I've seen this months ago but haven't said anything here till a couple posts ago, I just figured everyones seen it already.sorry I'm computerless but maybe someone will please post a link for everyone else. Several videos on you-tube. Search bottomless fish tank. Definitely different! I think its Badass!


----------



## His Majesty (Apr 5, 2005)

I just looked them up. they do actually look very cool. different from the usual setups.


----------



## CLUSTER ONE (Aug 2, 2006)

very cool. Its similar to a zero edge aquarium,

So does this tank work like a berometer or something as i would of thought the water from the main tank would pour through the bottom and overflow the little pond, unless theres something i cant see that prevents this

Zero Edge tank

Bottomless tank


----------



## BRUNER247 (Jun 2, 2010)

CLUSTER ONE said:


> very cool.
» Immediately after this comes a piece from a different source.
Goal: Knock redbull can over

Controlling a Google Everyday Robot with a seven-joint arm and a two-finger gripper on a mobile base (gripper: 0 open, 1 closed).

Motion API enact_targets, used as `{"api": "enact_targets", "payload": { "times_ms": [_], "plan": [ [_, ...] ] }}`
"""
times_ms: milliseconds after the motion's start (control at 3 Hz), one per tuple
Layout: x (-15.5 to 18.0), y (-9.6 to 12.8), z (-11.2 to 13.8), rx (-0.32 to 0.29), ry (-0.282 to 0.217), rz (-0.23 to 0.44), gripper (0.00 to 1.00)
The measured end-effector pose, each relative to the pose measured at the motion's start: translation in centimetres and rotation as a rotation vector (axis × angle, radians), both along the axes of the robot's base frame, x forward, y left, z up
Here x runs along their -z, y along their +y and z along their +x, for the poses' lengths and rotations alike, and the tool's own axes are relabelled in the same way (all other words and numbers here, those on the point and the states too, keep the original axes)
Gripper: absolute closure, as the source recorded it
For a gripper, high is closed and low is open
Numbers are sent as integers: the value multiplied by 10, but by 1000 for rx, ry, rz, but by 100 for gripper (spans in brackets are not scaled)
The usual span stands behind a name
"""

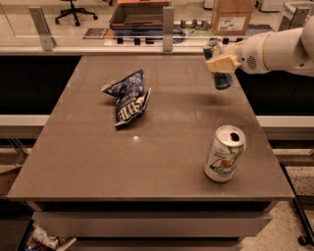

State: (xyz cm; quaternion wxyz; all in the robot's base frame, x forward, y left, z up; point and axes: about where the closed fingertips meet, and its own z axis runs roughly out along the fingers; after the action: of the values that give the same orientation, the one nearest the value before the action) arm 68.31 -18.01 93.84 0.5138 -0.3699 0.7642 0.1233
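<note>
The redbull can (222, 81), slim and blue-and-silver, is at the far right of the table (98, 157), near its back edge. It tilts with its top leaning left, and its base looks slightly off the surface. My gripper (222, 62) reaches in from the right on a white arm and is shut on the can's upper half. Its cream fingers (219, 64) cover the can's middle.
A wider white-and-green 7UP can (224, 153) stands near the front right. A crumpled blue chip bag (128, 97) lies left of centre. Metal posts (168, 22) and a rail run along the back edge, with a cardboard box (233, 14) beyond.
</note>
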Motion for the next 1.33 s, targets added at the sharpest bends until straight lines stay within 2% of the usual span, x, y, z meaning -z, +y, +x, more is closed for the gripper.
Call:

Its similar to a zero edge aquarium,
> 
> So does this tank work like a berometer or something as i would of thought the water from the main tank would pour through the bottom and overflow the little pond, unless theres something i cant see that prevents this
> 
> ...


There's videos how to do it n how it works. Pump actually pulls the water up n pumps it to to bottom. Much like a hob filter tube but think of the top tank/bottomless tank as your filter tube. Is what I got from the how to video. Thank you cluster for posting the links.


----------